By Stefanos Evripidou
SHIPPING was one of the main pillars of the economy’s new development model, President Nicos Anastasiades said yesterday in an address to German Shipowners in Hamburg.
Speaking at the event, organised by the Cyprus Shipping Chamber (CSC), Anastasiades noted that from a total of 50 members of the CSC, 21 German ship-management, ship-owning and chartering companies were based in Cyprus.
The president acknowledged the contribution of German shipping companies’ technical know-how in making Cyprus a globally competitive shipping centre, and in upgrading Cyprus’ shipping taxation system.
“As Cypriots, we readily admit that German shipping entrepreneurs who set up offices in our country and some of whom are here today, facilitated the enhancement of the shipping technical know-how in Cyprus, which in turn, contributed substantially to the development of Cyprus as a fully-fledged, competitive and modern maritime centre, competing on a global scale,” he said.
According to the Department of Merchant Shipping, 45 German-based companies currently own or operate 167 vessels under the Cyprus flag with a 1,945,588, gross tonnage, which represents 9.0 per cent of the Cyprus fleet in terms of gross tonnage.
Anastasiades described the EU-approved Cyprus tonnage tax system as “constituting perhaps the most important recent success for Cyprus shipping”, ensuring the viability of the Cyprus shipping register and shipping industry in the years ahead.
The president highlighted Cyprus’ path to full recovery after last year’s adverse financial developments, noting that the few remaining banking restrictions imposed last year will be lifted within the next few months.
The shipping industry in Cyprus “played an important and invaluable part” in Cyprus being on the path to full recovery within such a short period of time, he said.
“Cyprus flag users remain loyal and actively support the efforts to reinforce Cyprus shipping in order to continue its significant contribution to the Cyprus economy, which forms an impressive 7.0 per cent of Cyprus GDP,” said the president.
The government remains determined to introduce those mechanisms necessary to protect the sector, including creating the position of deputy minister dealing exclusively with shipping, he said.

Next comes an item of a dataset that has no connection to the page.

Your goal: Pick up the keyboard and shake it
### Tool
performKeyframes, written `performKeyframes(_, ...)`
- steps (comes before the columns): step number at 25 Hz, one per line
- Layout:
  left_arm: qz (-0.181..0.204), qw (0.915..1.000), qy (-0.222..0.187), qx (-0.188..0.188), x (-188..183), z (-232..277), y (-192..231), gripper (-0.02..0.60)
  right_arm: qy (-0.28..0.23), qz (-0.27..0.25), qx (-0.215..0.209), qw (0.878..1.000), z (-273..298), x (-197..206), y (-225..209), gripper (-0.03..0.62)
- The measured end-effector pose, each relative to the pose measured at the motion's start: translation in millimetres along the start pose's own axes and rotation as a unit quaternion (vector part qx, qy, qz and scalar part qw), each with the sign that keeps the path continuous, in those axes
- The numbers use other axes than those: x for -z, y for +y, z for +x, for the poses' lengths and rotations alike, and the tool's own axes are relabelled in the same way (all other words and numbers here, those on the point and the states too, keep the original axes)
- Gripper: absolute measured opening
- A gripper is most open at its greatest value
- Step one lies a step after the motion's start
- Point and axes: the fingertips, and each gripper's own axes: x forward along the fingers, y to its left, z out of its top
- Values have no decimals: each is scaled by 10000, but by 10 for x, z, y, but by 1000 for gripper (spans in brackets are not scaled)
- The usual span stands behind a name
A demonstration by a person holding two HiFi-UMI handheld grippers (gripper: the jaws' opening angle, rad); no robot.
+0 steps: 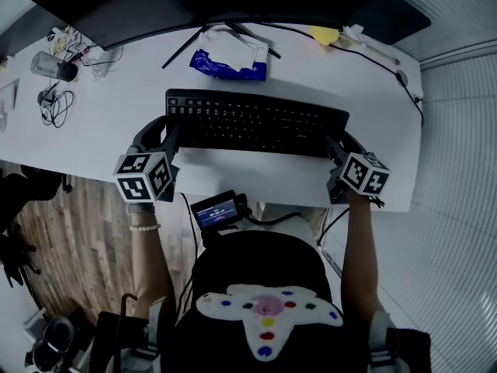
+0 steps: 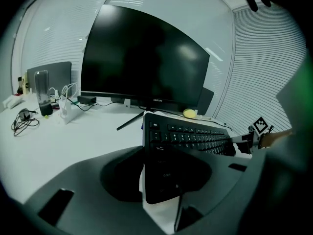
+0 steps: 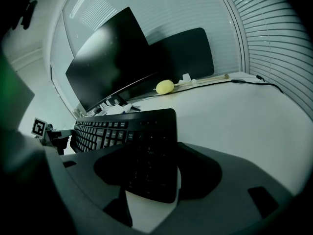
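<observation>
On the desk (image 1: 116, 123), in front of the monitor (image 1: 233, 2), lying flat: the keyboard (image 1: 256, 121). Not yet lifted, judging by the head view; no tilt, no visible gap beneath.

At its left end, the left gripper (image 1: 159, 128): jaws well apart and straddling that end, outer jaw just off the short edge with a pale sliver of desk between, inner jaw over the keys. No clamp there, as far as can be judged. At the right end, the right gripper (image 1: 347, 143): same stance, jaws wide, the end of the keyboard between them, again a thin strip of desk beside the outer jaw. Holding nothing.

So: reach made, both ends bracketed. Left to do, by this reading: closing on the keyboard, raising it clear of the desk, shaking it. Likely to need an even hold at both ends, or else a twist in the lift.

Containers: two, both toward the back of the desk. A clear cup (image 1: 53, 66) at the far left among cables (image 1: 56, 103), well apart from the keyboard; contents not to be made out. A blue pack (image 1: 231, 62) just behind the keyboard, open, with white tissue (image 1: 237, 43) bulging from the top.
</observation>
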Motion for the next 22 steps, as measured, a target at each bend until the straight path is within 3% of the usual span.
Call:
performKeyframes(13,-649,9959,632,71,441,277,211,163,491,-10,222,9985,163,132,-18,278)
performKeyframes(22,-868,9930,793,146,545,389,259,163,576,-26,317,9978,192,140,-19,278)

The discovery of energy reserves in our region “widen also the horizons of our shipping industry”, he said, offering an opportunity for the development of a whole new sector within the shipping industry to meet the needs of these new offshore activities.
“Cyprus can develop into an important energy centre in the eastern Mediterranean. New and vibrant shipping and energy projects can be launched… In this respect, we would again welcome involvement and technical expertise from German shipping and energy entrepreneurs either on their own, or through joint ventures with Cyprus based companies.”

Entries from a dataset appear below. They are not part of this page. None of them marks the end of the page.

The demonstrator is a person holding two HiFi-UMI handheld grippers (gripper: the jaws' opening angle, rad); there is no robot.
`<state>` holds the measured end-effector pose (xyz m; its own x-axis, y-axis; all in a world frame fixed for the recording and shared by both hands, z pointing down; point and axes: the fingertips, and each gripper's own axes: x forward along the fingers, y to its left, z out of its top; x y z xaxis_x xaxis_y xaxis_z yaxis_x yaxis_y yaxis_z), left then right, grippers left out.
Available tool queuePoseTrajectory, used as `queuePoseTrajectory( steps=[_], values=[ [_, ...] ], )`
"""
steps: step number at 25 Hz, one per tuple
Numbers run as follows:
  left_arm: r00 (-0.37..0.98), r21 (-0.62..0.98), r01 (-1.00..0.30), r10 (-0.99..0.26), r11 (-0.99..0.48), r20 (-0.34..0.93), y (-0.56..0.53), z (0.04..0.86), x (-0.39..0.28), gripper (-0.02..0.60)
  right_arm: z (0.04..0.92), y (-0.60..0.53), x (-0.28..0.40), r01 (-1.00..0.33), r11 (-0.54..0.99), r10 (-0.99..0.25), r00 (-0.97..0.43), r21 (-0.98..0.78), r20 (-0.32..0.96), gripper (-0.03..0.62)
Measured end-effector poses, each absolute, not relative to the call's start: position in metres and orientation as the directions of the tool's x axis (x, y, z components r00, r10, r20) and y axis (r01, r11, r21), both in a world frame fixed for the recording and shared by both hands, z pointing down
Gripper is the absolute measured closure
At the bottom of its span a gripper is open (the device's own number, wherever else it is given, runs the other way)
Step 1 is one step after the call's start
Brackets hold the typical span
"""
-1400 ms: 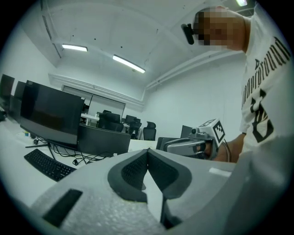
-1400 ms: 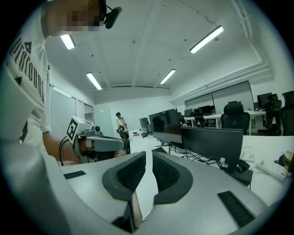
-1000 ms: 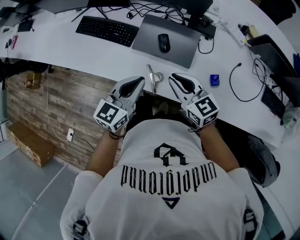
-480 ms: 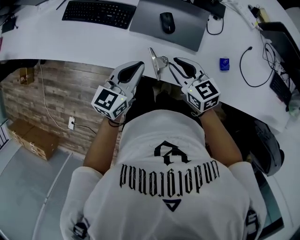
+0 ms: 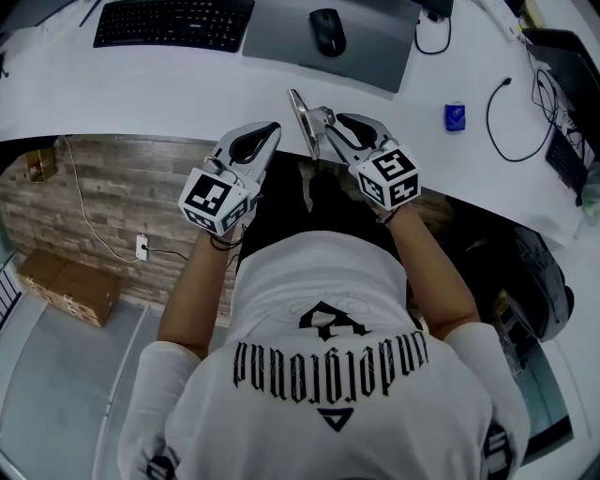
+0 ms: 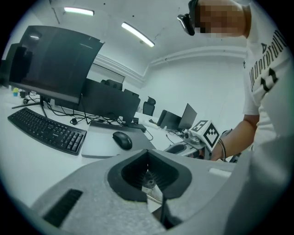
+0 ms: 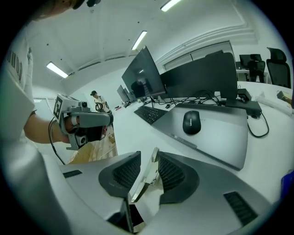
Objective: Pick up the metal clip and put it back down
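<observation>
The metal clip (image 5: 302, 120) is a shiny folded plate that stands on edge at the near rim of the white desk (image 5: 141, 94). My right gripper (image 5: 330, 122) reaches it from the right and is shut on it. In the right gripper view the clip (image 7: 146, 181) sits between the ribbed pads and leans on the right one. I cannot tell if it touches the desk. My left gripper (image 5: 270, 131) hovers just left of the clip, apart from it. In its own view the left gripper (image 6: 148, 176) has its jaws together.
A black mouse (image 5: 327, 19) lies on a grey mat (image 5: 375, 47), with a black keyboard (image 5: 173, 21) to the left. A small blue object (image 5: 455, 115) and a looped cable (image 5: 511, 112) lie right. Below the desk edge are a brick-pattern panel (image 5: 112, 197) and cardboard boxes (image 5: 70, 291).
The right gripper has moved left onto the clip and shut on it. The left gripper stays beside it. The head view has shifted, so the desk sits higher in frame.
</observation>
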<state>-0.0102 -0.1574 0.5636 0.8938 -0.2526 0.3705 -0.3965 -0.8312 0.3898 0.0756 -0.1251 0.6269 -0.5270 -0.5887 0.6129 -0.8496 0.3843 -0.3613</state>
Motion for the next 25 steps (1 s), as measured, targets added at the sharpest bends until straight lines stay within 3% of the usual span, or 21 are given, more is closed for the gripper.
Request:
queuePoseTrajectory(
  steps=[25],
  values=[
    [0.902,0.463,-0.343,-0.147,-0.817,0.407,-0.16,0.615,0.001,0.569,0.696,-0.13,0.065,-0.866,0.307,-0.545,-0.499,-0.394,0.673,0.526]
  ],
)
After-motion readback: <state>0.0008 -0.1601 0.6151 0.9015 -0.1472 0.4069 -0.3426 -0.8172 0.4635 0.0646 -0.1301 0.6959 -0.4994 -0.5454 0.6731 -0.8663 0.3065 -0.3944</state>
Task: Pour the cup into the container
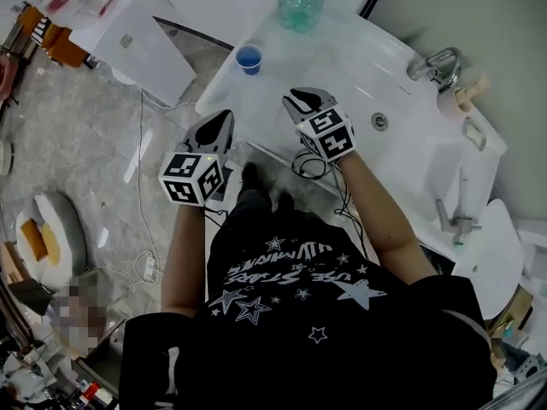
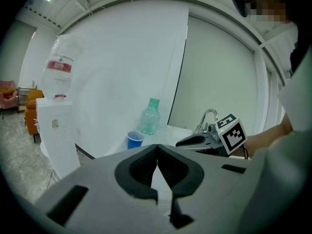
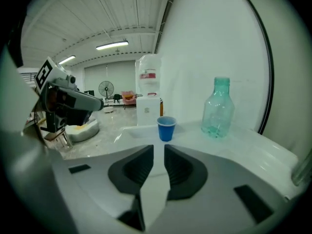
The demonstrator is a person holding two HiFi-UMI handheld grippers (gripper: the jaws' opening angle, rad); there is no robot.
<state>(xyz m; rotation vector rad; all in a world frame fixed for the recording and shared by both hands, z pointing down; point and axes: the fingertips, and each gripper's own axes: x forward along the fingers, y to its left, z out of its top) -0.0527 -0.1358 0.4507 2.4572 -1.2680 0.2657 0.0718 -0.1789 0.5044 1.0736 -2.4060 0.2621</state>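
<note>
Not much legible here tbh. Black shirt (image 1: 291, 289) has white lettering w/ stars across the chest. It's upside down in the head view and too warped to read for sure. Water jug (image 2: 60, 57) on top of the dispenser (image 2: 56, 140) has a red label (image 2: 60, 66), print's way too small & blurry. Small sticker (image 2: 55, 126) on the dispenser front, same deal, can't read it. Cubes on the left gripper (image 1: 222, 120) and right gripper (image 1: 299, 101) carry b&w square marker patterns, codes rather than words.
</note>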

The president’s address at the Hamburg shipping event rounded off a “very satisfactory” four-day official visit to Germany, said government spokesman Nicos Christodoulides yesterday.
During the trip, Anastasiades met with German Chancellor Angela Merkel, the President of the Hamburg Senate, the Hamburg Mayor Olaf Scholz and addressed the think tank, the German Council on Foreign Relations.
Cyprus is currently in negotiations with Germany to arrange access to loans for small-and-medium-sized enterprises (SMEs) currently choking from the lack of liquidity in the market.
The Deutsche Bank is also investigating the possibility of helping finance a costly liquefaction plant near Limassol, while German lenders are reportedly looking into buying Bank of Cyprus’ bad loans.
Speaking from Germany, Christodoulides said the results of the official visit- the first by a Cypriot president in 24 years- were “very satisfactory”.
He highlighted the many issues of common interest that came up.
“Germany recognises and attributes special significance to the geostrategic role that the Republic of Cyprus can play. The recent discovery of hydrocarbons in the Exclusive Economic Zone of the Republic of Cyprus and the efforts for their exploitation can and should work for the benefit of the energy security of Europe, establishing Cyprus as a new European energy centre,” he said.
The spokesman welcomed Germany’s support concerning the Cyprus problem, stressing the importance of Merkel’s public statement on the need for a Cyprus solution to be compatible with EU laws, and on the added value of substantive confidence-building measures.
On the economy, consultations on economic and technical assistance to support SMEs and tackle youth unemployment are at an “advanced stage”, while both countries expressed common concerns on the Ukraine crisis regarding how it must be addressed, said Christodoulides.
“The two countries, I would say, have identical views and approaches with regard to the ways and the means to deal with the situation as it has developed.”